The Impending EU Crash

Economist Milton Friedman, one of the world’s foremost economic minds is predicting a major European economic crisis in the near future. Unfortunately, I think he’s right.

The idea of the EU is sound – a common market in which individual European countries drop unnecessary trade barriers and agree to work together on economic issues. There’s no reason why a car made in Germany needs to go through a series of regulatory hurdles to be sold in France.

The problem with the EU is that it replaces the old inflexible and corrupt system of national regulations with a new system of inflexible and corrupt supranational institutions under a framework of bureaucratic arrogance. The EU has taken the worst of Old Europe and magnified it into an even larger nightmare.

Europe must cut spending and reduce it’s draconian labor regulations and embrace the free market more than it has. Unfortunately for European reformers, that means stopping the flow of money to Europe’s massive and horribly ineffcient welfare system. The chances of that happening without major social strife are slim. What Europe needs is a series of Thatchers to shake up the status quo, but the political climate in Europe seems unlikely to produce such a creature. It may just take an economic collapse for Europe to escape its doldrums.

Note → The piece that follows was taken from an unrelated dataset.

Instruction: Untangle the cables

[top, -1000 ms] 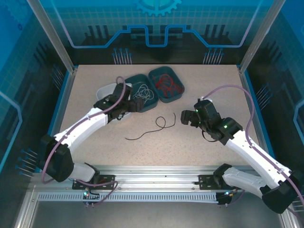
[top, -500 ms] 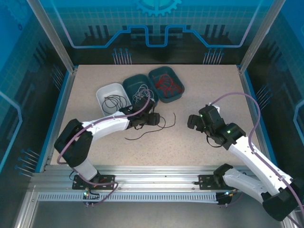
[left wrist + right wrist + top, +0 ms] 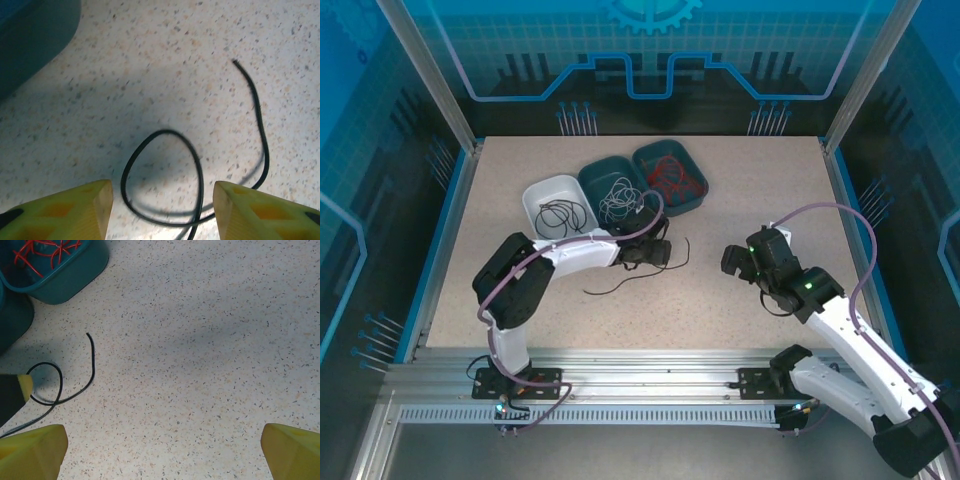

2 thoughts on “The Impending EU Crash

  1. As much as I recognise the quality of Mr Friedman, I’m questionning his ability as prophet for the EU.

    The EU has just enlarged at 450 millions citizens. This won’t be easy because these people are poor, and don’t have a big democratic background, but I bet you will call all eastern countries a success long before weapons shut up in Irak.

  2. Eastern Europe isn’t the problem – in fact, I’m more bullish on their economy than on Western Europe.

    The problem is that the Western European system is failing. You can’t keep having falling birthrates, immense social spending, and a labor market that’s entirely inflexible and expect to grow at a decent enough rate. Fortunately the French government is starting to take corrective action (Sarkozy is right – the 35 hour workweek is intolerable), but it could be like rearranging deck chairs on the Titanic.

    Don’t get me wrong, economically it would be great for the EU to succeed – it would provide a needed island of stability across Europe that would make international business much easier. The problem is that the EU can’t get to where it wants to go without significant reform. Unless that reform happens, the EU won’t be able to expand far or fast enough to make up for the demographic shift.